Perhaps I should have used the title "In Praise of Ben Brown". Increasingly irritated by current news/weather personalities, Ben stands out as an old school model which other media persons would do well to follow. His unassuming reporting and news reading present content without imposing himself. Come back Moira Stewart! Spare us from gesticulating somebodies, unable or unwilling to sit down. We even have some on the fringe channels with just one cheek wedged on a ledge and a laptop perched on a pillar for balance. But I am a BBC man at heart.
As an ancient Briton I have fond memories of those glory days when the original McDonald, McDonald Hobley, resplendent in DJ, and Sylvia Peters looking sufficiently alluring without having to glare seductively into the camera made watching television a pleasure without distracting irritants.
What has triggered this outburst? Principally gesticulating George, OBE - no, not 'other buggers' efforts' as some would have it but an Officer of the Most Excellent Order of the British Empire no less, though a lot less than the later McDonald, Sir Trevor of the opposition channel.
Whether reading the news or reporting from afar the ever popular George waves his arms about like a graduate from the Toscanini School of Conducting, stabbing here, pointing there as though the news has no impact without his personal intervention. Now they're all at it. And what does he scribble on his script at the half-time break? Probably "Up yours Humphrys!" after the BBC's Rottweiler reportedly said, “You are on air for about four minutes by the time they have taken out all the filmed reports and everything else, reading from an autocue. It's not a job for a grown man, I'm afraid, or woman." Perhaps that is why George pads out his show by dismissing reporters with an "Alright [whoever]" after they've delivered their minor walk on parts. To conclude his bulletin we have a grinning introduction to the football item as if to say, alright we've got over the dull stuff, now for the really interesting bit before you have the news from where you are. Regional and local news perhaps?
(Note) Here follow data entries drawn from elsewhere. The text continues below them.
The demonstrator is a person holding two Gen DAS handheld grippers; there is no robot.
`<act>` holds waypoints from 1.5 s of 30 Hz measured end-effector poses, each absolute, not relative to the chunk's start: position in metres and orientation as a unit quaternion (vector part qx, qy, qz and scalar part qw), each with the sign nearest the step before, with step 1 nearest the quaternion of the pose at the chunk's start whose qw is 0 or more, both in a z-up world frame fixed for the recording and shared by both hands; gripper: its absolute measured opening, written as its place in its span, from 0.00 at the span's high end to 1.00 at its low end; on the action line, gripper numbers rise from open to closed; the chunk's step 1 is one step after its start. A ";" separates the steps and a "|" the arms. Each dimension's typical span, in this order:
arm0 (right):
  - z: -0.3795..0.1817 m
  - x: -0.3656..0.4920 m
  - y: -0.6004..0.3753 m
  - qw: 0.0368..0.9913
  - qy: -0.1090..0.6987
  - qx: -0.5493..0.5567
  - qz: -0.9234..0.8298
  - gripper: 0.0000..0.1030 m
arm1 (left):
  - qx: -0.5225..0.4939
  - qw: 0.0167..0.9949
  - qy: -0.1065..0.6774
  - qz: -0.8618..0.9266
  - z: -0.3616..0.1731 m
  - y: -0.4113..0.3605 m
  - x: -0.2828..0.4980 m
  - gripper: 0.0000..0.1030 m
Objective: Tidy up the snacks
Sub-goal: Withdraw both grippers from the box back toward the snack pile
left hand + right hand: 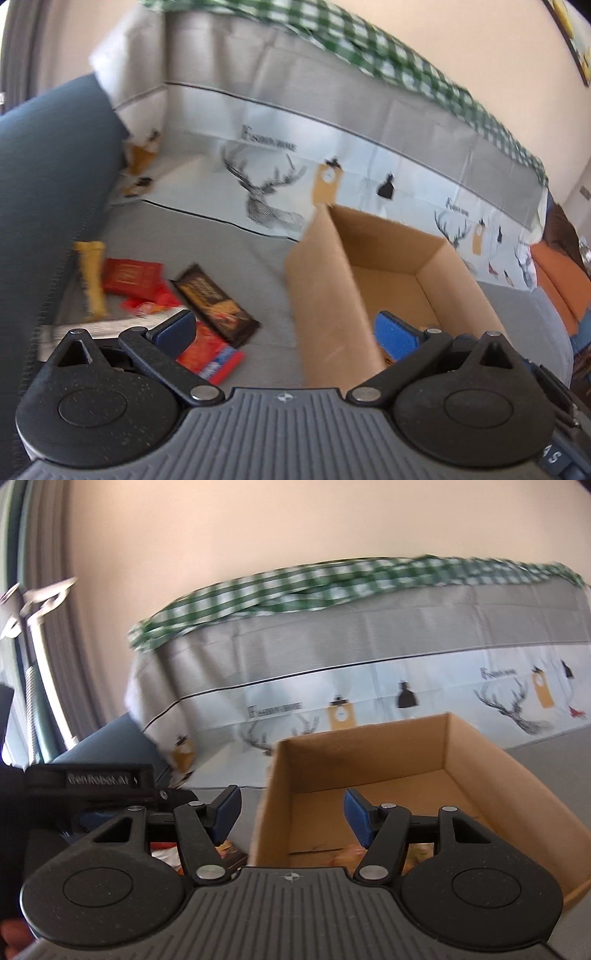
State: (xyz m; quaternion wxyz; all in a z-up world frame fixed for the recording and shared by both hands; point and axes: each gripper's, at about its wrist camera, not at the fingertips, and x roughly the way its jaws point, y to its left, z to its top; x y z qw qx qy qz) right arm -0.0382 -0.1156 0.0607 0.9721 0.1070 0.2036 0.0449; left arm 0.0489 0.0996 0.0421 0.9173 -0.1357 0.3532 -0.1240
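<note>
The left claw [284, 328] stands wide apart and holds nothing; its near finger hangs over the snacks, its far one over the box [391, 284]. The right claw [291, 812] is likewise apart and empty, straddling the near wall of the box, with something pale and packet-like just visible on the box floor below it, too hidden to name.

The loose snacks lie in a heap on the grey sofa seat [258, 266], left of the box and well clear of it: a dark bar [216, 301] on top, a red packet [131, 277] behind, a red-and-blue packet [212, 352] nearest the claw, a yellow stick [90, 277] by the blue cushion [48, 192].

The step looks to be fetching the next snack. The dark bar seems the best choice, since it lies flat and uppermost. I would come straight down, fingers across its narrow width, and close gently; the wrapper is probably slippery. Lift clear before swinging right, high enough to pass the box wall.
</note>
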 end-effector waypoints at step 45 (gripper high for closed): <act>-0.052 0.056 0.071 0.896 0.371 -0.058 0.238 0.42 | -0.017 0.890 0.443 -0.101 -0.042 0.170 0.123 0.14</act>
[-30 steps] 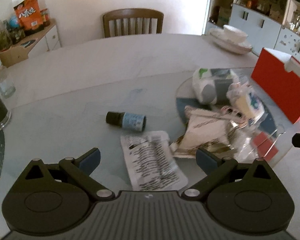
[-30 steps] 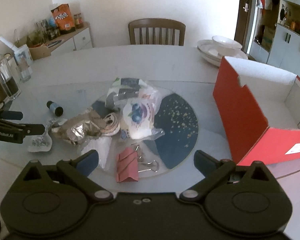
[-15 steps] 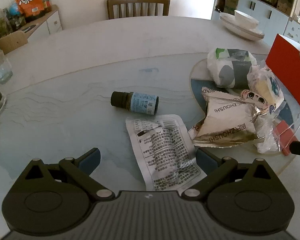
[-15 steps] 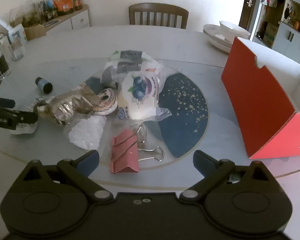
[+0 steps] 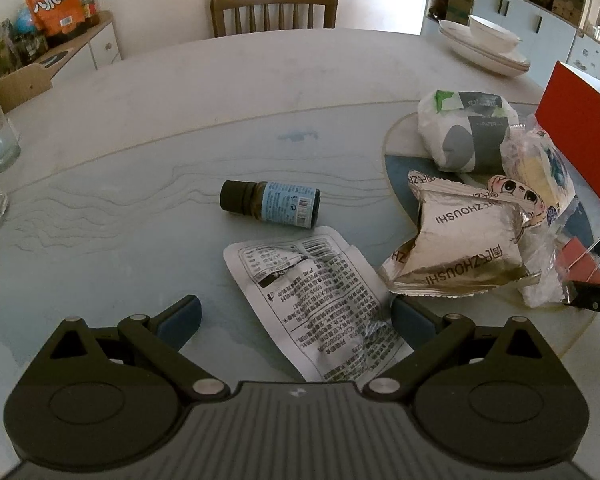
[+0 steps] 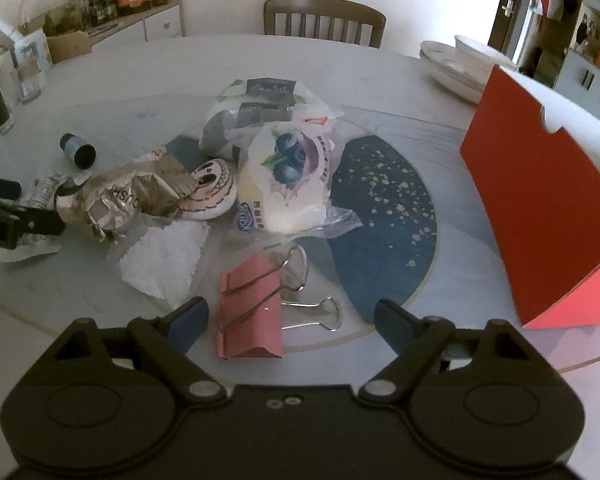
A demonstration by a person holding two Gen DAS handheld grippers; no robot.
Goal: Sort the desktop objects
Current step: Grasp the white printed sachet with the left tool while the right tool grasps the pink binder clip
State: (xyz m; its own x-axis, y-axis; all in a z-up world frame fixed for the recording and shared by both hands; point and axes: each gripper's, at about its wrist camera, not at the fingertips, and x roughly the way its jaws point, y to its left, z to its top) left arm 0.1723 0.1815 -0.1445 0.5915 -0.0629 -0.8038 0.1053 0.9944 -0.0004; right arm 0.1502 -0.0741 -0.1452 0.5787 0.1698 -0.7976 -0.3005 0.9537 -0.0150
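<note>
Nothing sorted yet: red box (image 6: pixel 540 216) right, wrappers piled mid-desk (image 5: pixel 148 128). Left tongs (image 5: pixel 296 312) wide, astride white sachet (image 5: pixel 320 304); right tongs (image 6: pixel 290 320) narrowing around pink binder clip (image 6: pixel 250 312), gripping nothing.

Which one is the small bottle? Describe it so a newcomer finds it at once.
Start at the round blue mat heaped with snack packets on the pale table. Off the mat, on the bare tabletop beyond the flat white printed sachet, lies the small bottle. It is the only hard, round thing there: dark glass, black cap, pale blue label, lying on its side.
</note>
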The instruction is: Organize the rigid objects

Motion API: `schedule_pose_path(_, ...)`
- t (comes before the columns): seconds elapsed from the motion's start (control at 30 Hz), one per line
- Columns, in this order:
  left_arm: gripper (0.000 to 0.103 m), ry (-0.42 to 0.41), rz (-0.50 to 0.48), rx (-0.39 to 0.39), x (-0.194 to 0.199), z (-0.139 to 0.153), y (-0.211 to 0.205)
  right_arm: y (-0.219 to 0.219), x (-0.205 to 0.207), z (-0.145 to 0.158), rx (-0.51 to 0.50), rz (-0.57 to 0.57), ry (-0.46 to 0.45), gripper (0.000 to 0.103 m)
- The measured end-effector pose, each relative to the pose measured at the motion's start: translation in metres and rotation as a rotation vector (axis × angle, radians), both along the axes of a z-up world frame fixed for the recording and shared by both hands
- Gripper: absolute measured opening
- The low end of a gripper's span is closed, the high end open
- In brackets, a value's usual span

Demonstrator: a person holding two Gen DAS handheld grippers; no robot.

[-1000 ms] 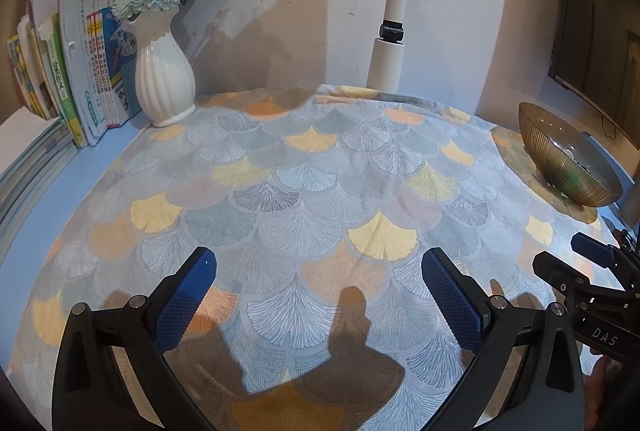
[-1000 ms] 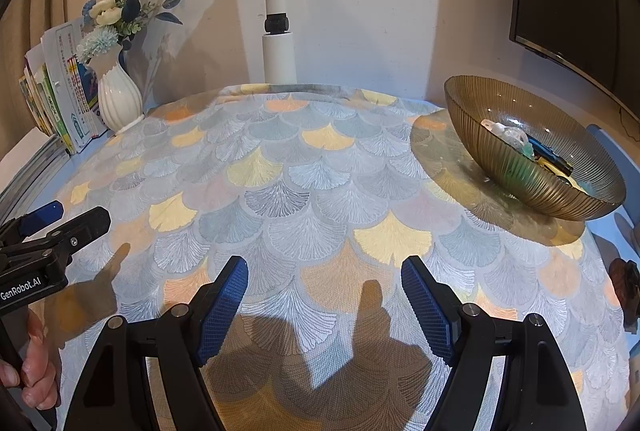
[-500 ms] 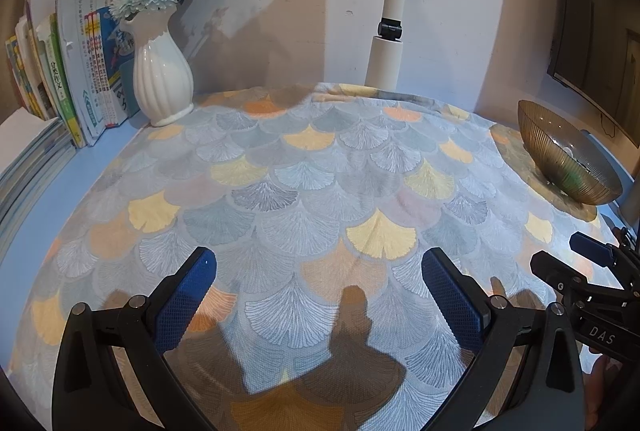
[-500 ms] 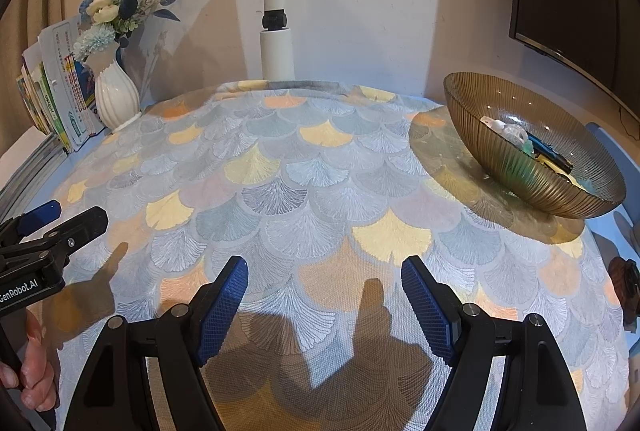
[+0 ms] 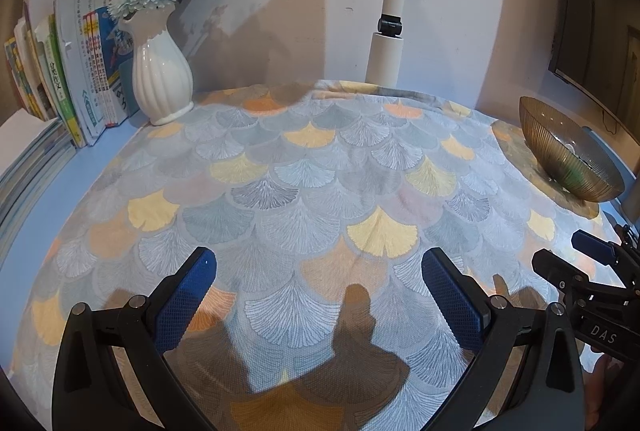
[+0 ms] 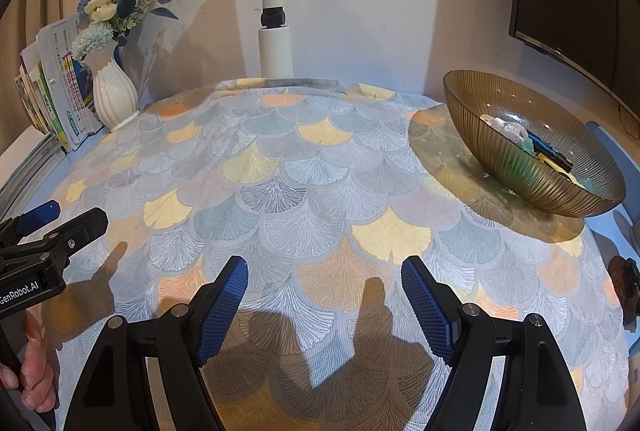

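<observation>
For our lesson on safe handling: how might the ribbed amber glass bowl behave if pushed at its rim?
The ribbed amber glass bowl probably tips, since its base looks narrow under a wide rim. Being glass, likely fragile and slick.

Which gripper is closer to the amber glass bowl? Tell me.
Right. The right gripper hovers over the cloth with the bowl just ahead to its right; the left gripper sits further left, the bowl at its view's far right edge.
</observation>
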State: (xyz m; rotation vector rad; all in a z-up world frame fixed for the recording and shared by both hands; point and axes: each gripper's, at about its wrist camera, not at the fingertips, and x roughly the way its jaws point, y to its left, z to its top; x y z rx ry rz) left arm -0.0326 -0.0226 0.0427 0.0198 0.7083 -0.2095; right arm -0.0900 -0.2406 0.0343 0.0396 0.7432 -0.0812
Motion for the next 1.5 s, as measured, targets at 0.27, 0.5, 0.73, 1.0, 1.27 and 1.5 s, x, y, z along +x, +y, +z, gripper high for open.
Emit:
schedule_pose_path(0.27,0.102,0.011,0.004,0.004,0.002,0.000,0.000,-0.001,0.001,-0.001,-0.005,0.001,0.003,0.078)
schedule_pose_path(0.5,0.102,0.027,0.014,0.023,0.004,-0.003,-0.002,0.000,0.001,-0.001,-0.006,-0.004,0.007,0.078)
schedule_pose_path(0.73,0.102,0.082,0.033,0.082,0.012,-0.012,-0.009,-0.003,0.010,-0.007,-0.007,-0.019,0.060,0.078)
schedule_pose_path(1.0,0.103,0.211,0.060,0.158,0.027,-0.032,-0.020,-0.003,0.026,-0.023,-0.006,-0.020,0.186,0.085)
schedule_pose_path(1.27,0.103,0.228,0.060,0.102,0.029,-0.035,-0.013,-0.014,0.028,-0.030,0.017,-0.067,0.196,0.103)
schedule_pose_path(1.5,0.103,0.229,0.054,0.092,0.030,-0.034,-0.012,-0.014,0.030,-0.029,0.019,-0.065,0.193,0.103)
And what of today's Weatherpersons? (I avoid the term 'Weatherman' because it will offend those of a delicate PC disposition while 'Weatherwoman' sounds too much like Wonderwoman. - Close!). Apart from the odd exception they illustrate the same flapping trend looking as though they went to a flying school for people with a speech impediment. Arms flying in all directions, they break their sentences into weatherspeak chunks as though two half sentences make for better weather than one. But can that be any worse than the inert who appears to have just got out of bed to deliver a monotonous confidential chat that leaves me groping for the remote? Come back Sian Lloyd, all is forgiven!